In principle, individual information from official statistics is strictly confidential. However, various special regulations of the Federal Statistics Act (BStatG) allow individual information to be passed on for data analysis purposes under certain conditions.

  • If the individual details cannot be assigned to the respondents or those affected, i.e. if no conclusions can be drawn from the data about the information providers or persons, these individual details can also be used outside of the official statistics (Section 16 (1) No. 4 BStatG). The data then meet the criterion of absolute anonymity.
  • For the purposes of scientific research, the Federal Statistics Act permits the provision of individual information which can only be assigned to the respondent or bearer of characteristics with a "disproportionate amount of time, cost and manpower". It is assumed that the data is actually anonymized. “Within specially secured areas of the Federal Statistical Office and the statistical offices of the federal states”, access to formally anonymous data may also be granted under certain conditions. In both cases, the data may only be made available to “institutions with the task of independent scientific research”. The persons receiving the data must also be public officials or persons with special obligations (Section 16 (6) BStatG).

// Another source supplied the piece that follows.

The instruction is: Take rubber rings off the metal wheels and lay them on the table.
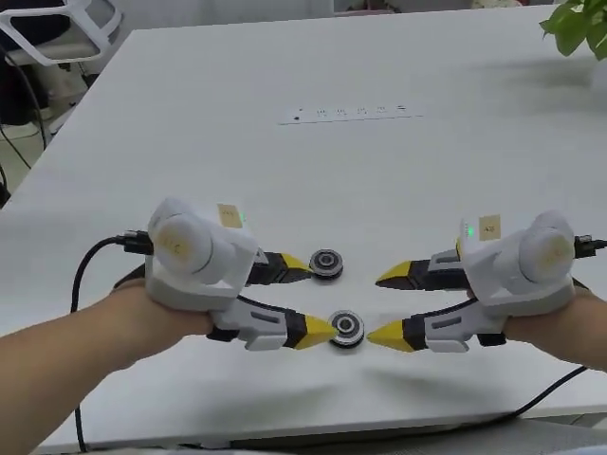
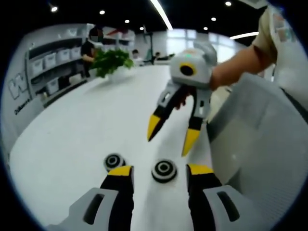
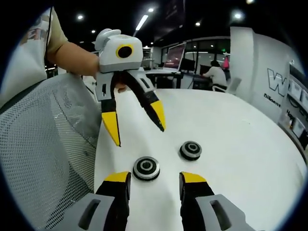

The provision of anonymized data in the research data centers of the statistical offices of the federal and state governments is based on these regulations. The degrees of anonymity described are shown below.

Absolute anonymity

Completely anonymous data is changed to such an extent through coarsening and the removal of features that it is impossible to identify the respondent. Official statistics offer absolutely anonymized microdata in the form of Public Use Files (PUF). These can be made available to all interested persons. Absolutely anonymous campus files are also available for methodical teaching.

Factual anonymity

Microdata are referred to as de facto anonymous if de-anonymization cannot be completely ruled out, but the information can only be assigned to the respective feature bearer "with a disproportionately large amount of time, cost and manpower" (Section 16 Para. 6 BStatG). According to the Federal Statistics Law, de facto anonymous data may only be used by scientific institutions and only to carry out scientific projects.

When establishing factual anonymity, the aim is to almost exclude the likelihood of a correct assignment of information to respondents, while preserving the statistical information content as much as possible. Different anonymization methods can be used for this. Methods for information reduction (e.g. aggregation, class formation) or for information change (e.g. swapping method) are common. To determine the factual anonymity, the effort and benefit of de-anonymization must be assessed.

In the research data centers, however, the factual anonymity results not only from the remaining information content of the data, but also from the framework conditions for data use and the associated possibilities for de-anonymization. When a microdata set can be described as de facto anonymous also depends on the access conditions. It is of decisive importance which additional knowledge is available about the bearers of the characteristics and where the data is used. Depending on whether the microdata is used outside or inside the statistical offices, factual anonymity can be achieved with more (Scientific Use Files) or less (guest research workstations) significant loss of information.

Formal anonymity

The research data centers of official statistics offer the possibility of formally anonymous microdata to evaluate formally anonymous microdata in the context of controlled remote data processing and at the guest academic workstation, particularly for evaluations that are deeply structured in terms of subject or region. In order to establish formal anonymity, the direct identifiers and auxiliary features are removed from the data material, while the additional features and the technical and regional classifications are retained.